• THE PROBLEM
The material below holds a span beginning at the line with "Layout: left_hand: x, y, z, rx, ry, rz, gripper" and ending at the line with "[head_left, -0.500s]". Quote that span exactly, both ends included, and only that span.

────────────────────

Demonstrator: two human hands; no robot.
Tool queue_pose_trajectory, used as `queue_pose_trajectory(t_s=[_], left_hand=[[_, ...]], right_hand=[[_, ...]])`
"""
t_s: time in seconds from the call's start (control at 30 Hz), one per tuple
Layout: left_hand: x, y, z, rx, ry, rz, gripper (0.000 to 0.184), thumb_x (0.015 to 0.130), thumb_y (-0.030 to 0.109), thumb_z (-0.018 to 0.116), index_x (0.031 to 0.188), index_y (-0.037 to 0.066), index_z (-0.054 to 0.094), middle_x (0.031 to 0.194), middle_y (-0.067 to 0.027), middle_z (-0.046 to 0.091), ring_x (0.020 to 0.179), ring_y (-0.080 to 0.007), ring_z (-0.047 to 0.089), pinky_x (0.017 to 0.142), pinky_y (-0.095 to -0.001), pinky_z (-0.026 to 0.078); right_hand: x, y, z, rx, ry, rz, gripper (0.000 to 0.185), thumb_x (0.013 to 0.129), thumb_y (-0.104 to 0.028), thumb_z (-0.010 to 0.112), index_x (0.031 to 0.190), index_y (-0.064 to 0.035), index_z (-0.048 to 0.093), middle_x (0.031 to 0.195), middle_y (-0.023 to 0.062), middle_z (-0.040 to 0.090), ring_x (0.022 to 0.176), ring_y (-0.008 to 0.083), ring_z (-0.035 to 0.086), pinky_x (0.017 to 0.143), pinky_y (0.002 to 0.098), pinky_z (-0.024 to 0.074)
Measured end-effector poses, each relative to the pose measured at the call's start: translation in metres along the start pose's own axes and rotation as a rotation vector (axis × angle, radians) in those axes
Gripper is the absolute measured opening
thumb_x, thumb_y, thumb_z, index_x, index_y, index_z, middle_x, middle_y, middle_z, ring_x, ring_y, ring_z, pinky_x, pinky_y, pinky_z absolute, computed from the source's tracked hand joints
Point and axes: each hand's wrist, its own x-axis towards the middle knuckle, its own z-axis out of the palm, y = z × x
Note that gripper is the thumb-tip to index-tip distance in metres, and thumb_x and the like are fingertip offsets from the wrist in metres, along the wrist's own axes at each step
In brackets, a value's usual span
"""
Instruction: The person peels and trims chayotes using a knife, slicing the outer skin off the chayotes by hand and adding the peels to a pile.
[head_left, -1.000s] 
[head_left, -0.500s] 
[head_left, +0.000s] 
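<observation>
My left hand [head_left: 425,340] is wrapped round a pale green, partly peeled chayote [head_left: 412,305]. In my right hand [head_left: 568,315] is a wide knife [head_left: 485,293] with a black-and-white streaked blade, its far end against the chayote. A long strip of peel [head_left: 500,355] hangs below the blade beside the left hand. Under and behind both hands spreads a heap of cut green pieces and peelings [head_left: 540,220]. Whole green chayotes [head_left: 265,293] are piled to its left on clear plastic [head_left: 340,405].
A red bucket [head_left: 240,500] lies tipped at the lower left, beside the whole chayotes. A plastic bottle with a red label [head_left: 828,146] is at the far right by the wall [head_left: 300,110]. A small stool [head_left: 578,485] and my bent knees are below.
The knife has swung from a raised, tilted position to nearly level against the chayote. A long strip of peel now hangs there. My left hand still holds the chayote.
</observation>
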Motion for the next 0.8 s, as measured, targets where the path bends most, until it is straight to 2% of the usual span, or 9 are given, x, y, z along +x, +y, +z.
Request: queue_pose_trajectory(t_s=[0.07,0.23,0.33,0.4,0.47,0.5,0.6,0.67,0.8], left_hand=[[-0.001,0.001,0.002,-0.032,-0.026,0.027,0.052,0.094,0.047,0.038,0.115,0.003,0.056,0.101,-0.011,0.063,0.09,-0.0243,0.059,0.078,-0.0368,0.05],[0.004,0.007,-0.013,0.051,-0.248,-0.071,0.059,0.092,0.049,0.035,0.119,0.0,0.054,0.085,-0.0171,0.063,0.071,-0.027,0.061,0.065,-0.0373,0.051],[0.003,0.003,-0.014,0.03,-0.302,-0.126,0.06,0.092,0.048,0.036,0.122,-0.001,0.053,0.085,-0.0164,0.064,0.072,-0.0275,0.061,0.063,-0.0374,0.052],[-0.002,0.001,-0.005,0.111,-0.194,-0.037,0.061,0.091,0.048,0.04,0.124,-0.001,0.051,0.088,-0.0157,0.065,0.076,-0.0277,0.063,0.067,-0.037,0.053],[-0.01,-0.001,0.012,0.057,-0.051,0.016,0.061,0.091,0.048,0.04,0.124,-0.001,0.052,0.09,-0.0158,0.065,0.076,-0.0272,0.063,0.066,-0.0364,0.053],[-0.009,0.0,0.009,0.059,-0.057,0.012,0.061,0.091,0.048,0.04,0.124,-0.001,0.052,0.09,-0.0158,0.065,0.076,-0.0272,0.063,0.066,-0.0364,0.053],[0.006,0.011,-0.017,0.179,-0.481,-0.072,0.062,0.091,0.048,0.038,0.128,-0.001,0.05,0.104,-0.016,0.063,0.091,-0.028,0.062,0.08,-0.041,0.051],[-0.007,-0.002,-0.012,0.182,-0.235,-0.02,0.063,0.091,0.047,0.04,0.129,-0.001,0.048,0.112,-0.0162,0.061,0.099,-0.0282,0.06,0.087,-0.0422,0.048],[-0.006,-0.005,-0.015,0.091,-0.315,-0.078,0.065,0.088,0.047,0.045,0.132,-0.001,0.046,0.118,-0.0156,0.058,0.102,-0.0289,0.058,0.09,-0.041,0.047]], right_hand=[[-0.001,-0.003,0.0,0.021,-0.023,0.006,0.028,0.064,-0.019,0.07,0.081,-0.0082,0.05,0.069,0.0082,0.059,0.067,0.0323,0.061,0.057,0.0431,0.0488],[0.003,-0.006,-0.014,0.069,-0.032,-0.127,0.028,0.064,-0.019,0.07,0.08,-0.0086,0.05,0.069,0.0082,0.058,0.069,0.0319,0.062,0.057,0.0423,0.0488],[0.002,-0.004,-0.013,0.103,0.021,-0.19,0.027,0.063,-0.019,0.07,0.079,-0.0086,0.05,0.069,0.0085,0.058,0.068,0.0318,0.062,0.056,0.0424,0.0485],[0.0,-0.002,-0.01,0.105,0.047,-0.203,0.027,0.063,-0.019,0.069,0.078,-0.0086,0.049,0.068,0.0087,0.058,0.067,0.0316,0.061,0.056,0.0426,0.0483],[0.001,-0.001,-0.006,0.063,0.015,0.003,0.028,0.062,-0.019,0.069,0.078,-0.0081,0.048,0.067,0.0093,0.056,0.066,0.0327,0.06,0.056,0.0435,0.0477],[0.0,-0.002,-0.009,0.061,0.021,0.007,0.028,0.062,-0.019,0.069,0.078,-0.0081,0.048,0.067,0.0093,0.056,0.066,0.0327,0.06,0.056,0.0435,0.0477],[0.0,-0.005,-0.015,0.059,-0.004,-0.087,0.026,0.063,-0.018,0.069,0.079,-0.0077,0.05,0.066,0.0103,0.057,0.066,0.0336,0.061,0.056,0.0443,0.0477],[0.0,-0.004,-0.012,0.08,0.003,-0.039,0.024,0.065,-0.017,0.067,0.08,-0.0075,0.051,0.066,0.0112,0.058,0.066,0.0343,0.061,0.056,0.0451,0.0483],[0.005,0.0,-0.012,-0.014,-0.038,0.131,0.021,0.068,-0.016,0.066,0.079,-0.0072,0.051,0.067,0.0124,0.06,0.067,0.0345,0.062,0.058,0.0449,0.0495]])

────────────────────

• OUTPUT
Layout: left_hand: x, y, z, rx, ry, rz, gripper (0.000 to 0.184), thumb_x (0.015 to 0.130), thumb_y (-0.030 to 0.109), thumb_z (-0.018 to 0.116), index_x (0.031 to 0.188), index_y (-0.037 to 0.066), index_z (-0.054 to 0.094), middle_x (0.031 to 0.194), middle_y (-0.067 to 0.027), middle_z (-0.046 to 0.091), ring_x (0.020 to 0.179), ring_y (-0.080 to 0.007), ring_z (-0.047 to 0.089), pinky_x (0.017 to 0.142), pinky_y (-0.095 to -0.001), pinky_z (-0.026 to 0.078); right_hand: x, y, z, rx, ry, rz, gripper (0.000 to 0.185), thumb_x (0.013 to 0.129), thumb_y (-0.104 to 0.028), thumb_z (-0.010 to 0.112), index_x (0.031 to 0.190), index_y (-0.064 to 0.035), index_z (-0.048 to 0.093), middle_x (0.031 to 0.195), middle_y (-0.023 to 0.062), middle_z (-0.040 to 0.090), ring_x (0.022 to 0.176), ring_y (-0.008 to 0.083), ring_z (-0.035 to 0.086), pinky_x (0.017 to 0.143), pinky_y (0.002 to 0.098), pinky_z (-0.024 to 0.074)
Measured end-effector poses, each relative to the pose measured at the call's start: translation in metres along the start pose's own axes and rotation as a rotation vector (axis × angle, radians) in those axes
Gripper is the absolute measured opening
thumb_x, thumb_y, thumb_z, index_x, index_y, index_z, middle_x, middle_y, middle_z, ring_x, ring_y, ring_z, pinky_x, pinky_y, pinky_z absolute, computed from the source's tracked hand joints
Point and axes: each hand's wrist, its own x-axis towards the middle knuckle, its own z-axis out of the palm, y = z × x
Note that gripper is the thumb-tip to index-tip distance in metres, and thumb_x and the like are fingertip offsets from the wrist in metres, along the wrist's own axes at each step
In brackets, a value's usual span
"""
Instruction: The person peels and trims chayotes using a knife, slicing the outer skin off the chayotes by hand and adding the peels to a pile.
[head_left, -1.000s] 
[head_left, -0.500s] 

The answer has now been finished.